Finding Your Workbook
You can find the Azure Monitor Workbook for your BigAnimal cluster by following the instructions in our documentation. Your Workbook should have a similar layout as the following:
Interpreting the Workbook
At all times when navigating in the Workbook, we can select the Cluster from the dropdown list. Changing the value here will automatically update all the panes of the workbook to match the chosen Cluster value. The same applies to the Time Range timepicker.
Once we open the workbook, we land on the Overview tab. This tab presents an overview of the selected cluster:
- Cluster status with version, pods and role information (primary/replica)

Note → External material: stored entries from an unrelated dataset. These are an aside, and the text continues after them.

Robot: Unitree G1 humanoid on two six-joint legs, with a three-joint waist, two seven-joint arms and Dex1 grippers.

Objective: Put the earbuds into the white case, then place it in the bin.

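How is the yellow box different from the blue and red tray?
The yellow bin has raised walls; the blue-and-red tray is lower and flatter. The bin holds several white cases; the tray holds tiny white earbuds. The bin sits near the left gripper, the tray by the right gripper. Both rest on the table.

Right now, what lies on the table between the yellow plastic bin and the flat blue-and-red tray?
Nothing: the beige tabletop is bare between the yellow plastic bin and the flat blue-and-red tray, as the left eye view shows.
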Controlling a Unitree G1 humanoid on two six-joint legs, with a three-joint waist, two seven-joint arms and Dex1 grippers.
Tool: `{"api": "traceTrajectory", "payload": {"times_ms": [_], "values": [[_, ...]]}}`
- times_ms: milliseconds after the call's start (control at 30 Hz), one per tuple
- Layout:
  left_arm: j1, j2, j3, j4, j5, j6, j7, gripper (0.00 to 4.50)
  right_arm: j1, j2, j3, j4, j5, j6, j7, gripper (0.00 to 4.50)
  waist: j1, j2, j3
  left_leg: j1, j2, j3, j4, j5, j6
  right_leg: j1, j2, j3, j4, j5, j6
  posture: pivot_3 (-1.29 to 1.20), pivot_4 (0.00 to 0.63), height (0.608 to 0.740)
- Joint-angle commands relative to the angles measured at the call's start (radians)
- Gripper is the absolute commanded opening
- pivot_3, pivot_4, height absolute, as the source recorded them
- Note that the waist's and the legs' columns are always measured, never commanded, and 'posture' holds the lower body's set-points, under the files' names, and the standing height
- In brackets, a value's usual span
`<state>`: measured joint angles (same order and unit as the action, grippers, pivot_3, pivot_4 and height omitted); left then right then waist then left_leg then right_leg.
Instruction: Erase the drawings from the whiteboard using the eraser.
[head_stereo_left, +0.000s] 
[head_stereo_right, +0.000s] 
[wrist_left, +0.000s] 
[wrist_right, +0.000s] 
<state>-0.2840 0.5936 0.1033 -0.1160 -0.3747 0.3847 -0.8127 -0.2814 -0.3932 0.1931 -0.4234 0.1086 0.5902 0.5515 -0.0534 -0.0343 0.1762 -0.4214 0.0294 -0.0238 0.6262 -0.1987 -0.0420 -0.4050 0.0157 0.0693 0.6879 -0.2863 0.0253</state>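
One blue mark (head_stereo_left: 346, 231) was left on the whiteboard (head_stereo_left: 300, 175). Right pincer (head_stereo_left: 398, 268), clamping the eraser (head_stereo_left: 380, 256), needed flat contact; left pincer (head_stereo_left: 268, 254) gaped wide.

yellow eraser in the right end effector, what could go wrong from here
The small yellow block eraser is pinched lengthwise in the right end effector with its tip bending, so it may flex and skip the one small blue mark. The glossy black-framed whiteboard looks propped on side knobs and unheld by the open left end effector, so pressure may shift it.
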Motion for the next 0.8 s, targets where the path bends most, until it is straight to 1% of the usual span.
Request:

- Postgres server settings
- Latest Postgres logs in a table and its distribution over time
We can then navigate through all the available tabs:
- Replication: displays the replication bytes between the primary instance and the replica instances. This information is only available for clusters enabled with high availability (when the number of pod replicas for the cluster is greater than 1);
- Throughput: displays metrics about tuples (inserted, updated, deleted) and transaction duration;
- Connections: displays database connections graphs (active, idle and idle in transaction);
- Locks: displays deadlocks and conflicts metrics
- Resource Utilization: displays usage related to storage, CPU, memory, database and network;
- Archiving: displays WAL archiving successes and failures;
- Maintenance: displays autovaccum and manual vacuum metrics;
- Other Workbooks: displays all the built-in workbooks that are available under the customer’s subscription(s)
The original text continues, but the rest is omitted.